やがてその方は、就労を支える場にも通えるようになっていきました。一つひとつは本当に小さな一歩でしたが、振り返れば確かにつながっていた。小さな「できた」は、見えないところで積み重なっているのだと、こちらが教えられた出来事です。
「好きなこと」が、回復の糸口になる
絵や編み物のように、気が向いたときに手を動かせる“好きなこと”は、回復の途中でとても大きな支えになります。上手でなくていいし、作品を仕上げなくてもいい。手を動かしているあいだ、ほんの少し気持ちが休まる。その時間が、次の一歩のための充電になります。「何かしなきゃ」より「これなら、ちょっとやってみたい」を大切にしてください。
比べない。戻ってもいい
昨日できたことが今日できなくても、それは後退ではありません。回復には波があるのが当たり前で、波の谷も含めて回復の途中です。他人とも、昨日の自分とも比べないこと。「今日できた分」だけを、そっと認める——それで十分です。
段階を、小さく刻む
arukuwa がアクションを「布団の中で/部屋の中で/自宅で/出かける」と段階的に分けているのは、ハードルを一段ずつにするためです。いきなり社会復帰を目指すのではなく、今日のあなたに合う一段から。できたことは「サポーター」がそっと見守り、やさしい言葉を返します。一人で頑張るのではなく、見守られながら、少しずつ。
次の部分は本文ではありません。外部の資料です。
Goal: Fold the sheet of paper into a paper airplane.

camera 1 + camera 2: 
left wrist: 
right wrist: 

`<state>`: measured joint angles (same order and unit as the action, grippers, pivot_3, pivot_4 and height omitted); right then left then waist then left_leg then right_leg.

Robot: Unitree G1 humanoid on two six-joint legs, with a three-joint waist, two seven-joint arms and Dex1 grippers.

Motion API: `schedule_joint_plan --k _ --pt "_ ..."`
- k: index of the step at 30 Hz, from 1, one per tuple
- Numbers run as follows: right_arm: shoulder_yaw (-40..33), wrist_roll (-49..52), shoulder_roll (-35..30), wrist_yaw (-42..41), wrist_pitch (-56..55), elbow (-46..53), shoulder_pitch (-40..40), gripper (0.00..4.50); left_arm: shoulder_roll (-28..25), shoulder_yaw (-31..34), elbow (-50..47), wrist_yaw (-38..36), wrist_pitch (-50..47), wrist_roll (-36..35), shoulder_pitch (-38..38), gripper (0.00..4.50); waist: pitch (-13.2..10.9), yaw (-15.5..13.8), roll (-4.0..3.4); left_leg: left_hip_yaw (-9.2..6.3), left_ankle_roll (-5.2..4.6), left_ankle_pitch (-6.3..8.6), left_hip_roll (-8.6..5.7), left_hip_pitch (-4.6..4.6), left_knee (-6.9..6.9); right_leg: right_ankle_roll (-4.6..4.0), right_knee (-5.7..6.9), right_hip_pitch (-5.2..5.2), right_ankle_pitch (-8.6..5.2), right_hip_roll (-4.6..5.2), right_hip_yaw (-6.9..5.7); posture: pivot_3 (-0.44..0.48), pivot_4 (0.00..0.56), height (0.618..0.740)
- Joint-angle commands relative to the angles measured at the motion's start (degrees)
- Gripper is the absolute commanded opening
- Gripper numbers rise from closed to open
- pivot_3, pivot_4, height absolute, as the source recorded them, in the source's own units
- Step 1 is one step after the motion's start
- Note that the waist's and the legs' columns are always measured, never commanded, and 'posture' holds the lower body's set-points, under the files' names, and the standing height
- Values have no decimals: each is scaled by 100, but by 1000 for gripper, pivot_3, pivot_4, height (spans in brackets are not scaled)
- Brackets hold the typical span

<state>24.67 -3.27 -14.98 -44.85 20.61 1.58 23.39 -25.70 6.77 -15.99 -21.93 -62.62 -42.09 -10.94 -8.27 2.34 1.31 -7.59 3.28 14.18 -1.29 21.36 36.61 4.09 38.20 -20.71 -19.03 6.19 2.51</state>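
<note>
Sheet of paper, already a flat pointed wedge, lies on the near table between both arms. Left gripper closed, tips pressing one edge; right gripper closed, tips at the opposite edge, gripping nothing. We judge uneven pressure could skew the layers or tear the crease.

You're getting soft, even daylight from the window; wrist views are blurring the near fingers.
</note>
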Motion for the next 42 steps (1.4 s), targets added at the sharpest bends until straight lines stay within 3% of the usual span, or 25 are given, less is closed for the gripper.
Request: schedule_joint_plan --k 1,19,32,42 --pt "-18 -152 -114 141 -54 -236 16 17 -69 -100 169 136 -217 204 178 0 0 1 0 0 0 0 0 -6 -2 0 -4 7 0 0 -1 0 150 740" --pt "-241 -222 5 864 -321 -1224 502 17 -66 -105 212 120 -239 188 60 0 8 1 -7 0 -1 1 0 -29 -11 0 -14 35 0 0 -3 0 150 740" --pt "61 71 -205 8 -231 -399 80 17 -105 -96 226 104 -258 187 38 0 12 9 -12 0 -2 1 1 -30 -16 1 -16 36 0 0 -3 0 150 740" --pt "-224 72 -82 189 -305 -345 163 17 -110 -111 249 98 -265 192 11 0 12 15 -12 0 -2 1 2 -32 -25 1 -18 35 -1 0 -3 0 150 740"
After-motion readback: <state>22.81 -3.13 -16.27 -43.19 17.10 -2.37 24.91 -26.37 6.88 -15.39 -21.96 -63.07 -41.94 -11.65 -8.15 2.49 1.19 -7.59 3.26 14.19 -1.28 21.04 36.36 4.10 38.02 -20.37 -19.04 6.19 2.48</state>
「少しずつ」は、遠回りではありません。それがいちばん確かな道です。まずは今日の一段から、はじめてみませんか。arukuwaをはじめる / ほかの方の歩みを読む
※ 本記事は一般的な情報であり、医療・治療を目的としたものではありません。回復のペースには個人差があります。つらさが強い・長く続く場合は、医師など専門家にご相談ください。
よくある質問
Q.回復にはどれくらい時間がかかりますか?
A.人によって大きく異なり、決まった期間はありません。大切なのは早さではなく、焦らず自分のペースで小さな一歩を続けることです。波があるのが自然なので、できない日があっても後退ではありません。
Q.好きなこと(趣味)をしているだけでも意味はありますか?
A.あります。手を動かしているあいだ気持ちが少し休まり、それが次の一歩の充電になります。上手さや完成を目指す必要はなく、『これなら少しやってみたい』を大切にすることが回復の糸口になります。
Q.また落ち込んでしまい、できなくなりました。
A.回復には波があり、谷の時期も回復の途中です。昨日できたことが今日できなくても、あなたが後退したわけではありません。今日できた分だけをそっと認め、休むことも一歩と考えて大丈夫です。